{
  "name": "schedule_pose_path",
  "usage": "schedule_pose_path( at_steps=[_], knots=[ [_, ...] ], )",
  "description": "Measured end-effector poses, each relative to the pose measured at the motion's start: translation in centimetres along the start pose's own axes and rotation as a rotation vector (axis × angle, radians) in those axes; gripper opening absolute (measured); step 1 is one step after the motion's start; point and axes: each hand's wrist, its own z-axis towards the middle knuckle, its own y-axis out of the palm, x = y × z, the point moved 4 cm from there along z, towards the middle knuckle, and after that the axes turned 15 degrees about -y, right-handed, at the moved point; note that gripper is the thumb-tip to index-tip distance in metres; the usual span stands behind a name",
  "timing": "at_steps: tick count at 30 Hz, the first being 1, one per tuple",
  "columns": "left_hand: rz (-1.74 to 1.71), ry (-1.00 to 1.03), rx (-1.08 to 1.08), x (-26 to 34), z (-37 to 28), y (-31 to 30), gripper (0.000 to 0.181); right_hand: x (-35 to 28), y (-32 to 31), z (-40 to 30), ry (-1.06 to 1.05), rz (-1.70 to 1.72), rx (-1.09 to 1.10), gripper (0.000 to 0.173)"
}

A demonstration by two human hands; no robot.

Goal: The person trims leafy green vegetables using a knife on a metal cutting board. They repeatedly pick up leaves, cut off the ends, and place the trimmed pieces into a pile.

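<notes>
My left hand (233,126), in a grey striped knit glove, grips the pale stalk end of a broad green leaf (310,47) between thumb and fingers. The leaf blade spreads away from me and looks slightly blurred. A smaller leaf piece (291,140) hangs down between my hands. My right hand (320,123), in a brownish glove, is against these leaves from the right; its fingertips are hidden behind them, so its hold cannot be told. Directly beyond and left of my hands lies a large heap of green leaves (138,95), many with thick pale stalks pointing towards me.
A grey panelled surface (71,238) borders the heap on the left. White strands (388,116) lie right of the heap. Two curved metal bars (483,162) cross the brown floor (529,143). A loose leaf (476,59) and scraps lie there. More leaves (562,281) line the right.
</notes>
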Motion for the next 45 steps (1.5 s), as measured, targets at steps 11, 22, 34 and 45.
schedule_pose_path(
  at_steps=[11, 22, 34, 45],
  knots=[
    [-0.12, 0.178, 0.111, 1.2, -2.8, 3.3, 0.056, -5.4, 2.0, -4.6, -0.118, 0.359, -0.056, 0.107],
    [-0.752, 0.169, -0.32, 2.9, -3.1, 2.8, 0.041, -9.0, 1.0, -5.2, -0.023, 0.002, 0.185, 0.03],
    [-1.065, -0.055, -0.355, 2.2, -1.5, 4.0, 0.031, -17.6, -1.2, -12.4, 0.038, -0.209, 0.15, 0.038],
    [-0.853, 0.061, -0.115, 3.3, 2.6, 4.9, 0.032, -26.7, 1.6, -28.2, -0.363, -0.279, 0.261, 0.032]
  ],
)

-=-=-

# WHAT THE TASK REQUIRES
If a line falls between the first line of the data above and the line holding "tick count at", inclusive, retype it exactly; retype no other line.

# WRITTEN ANSWER
{
  "name": "schedule_pose_path",
  "usage": "schedule_pose_path( at_steps=[_], knots=[ [_, ...] ], )",
  "description": "Measured end-effector poses, each relative to the pose measured at the motion's start: translation in centimetres along the start pose's own axes and rotation as a rotation vector (axis × angle, radians) in those axes; gripper opening absolute (measured); step 1 is one step after the motion's start; point and axes: each hand's wrist, its own z-axis towards the middle knuckle, its own y-axis out of the palm, x = y × z, the point moved 4 cm from there along z, towards the middle knuckle, and after that the axes turned 15 degrees about -y, right-handed, at the moved point; note that gripper is the thumb-tip to index-tip distance in metres; the usual span stands behind a name",
  "timing": "at_steps: tick count at 30 Hz, the first being 1, one per tuple",

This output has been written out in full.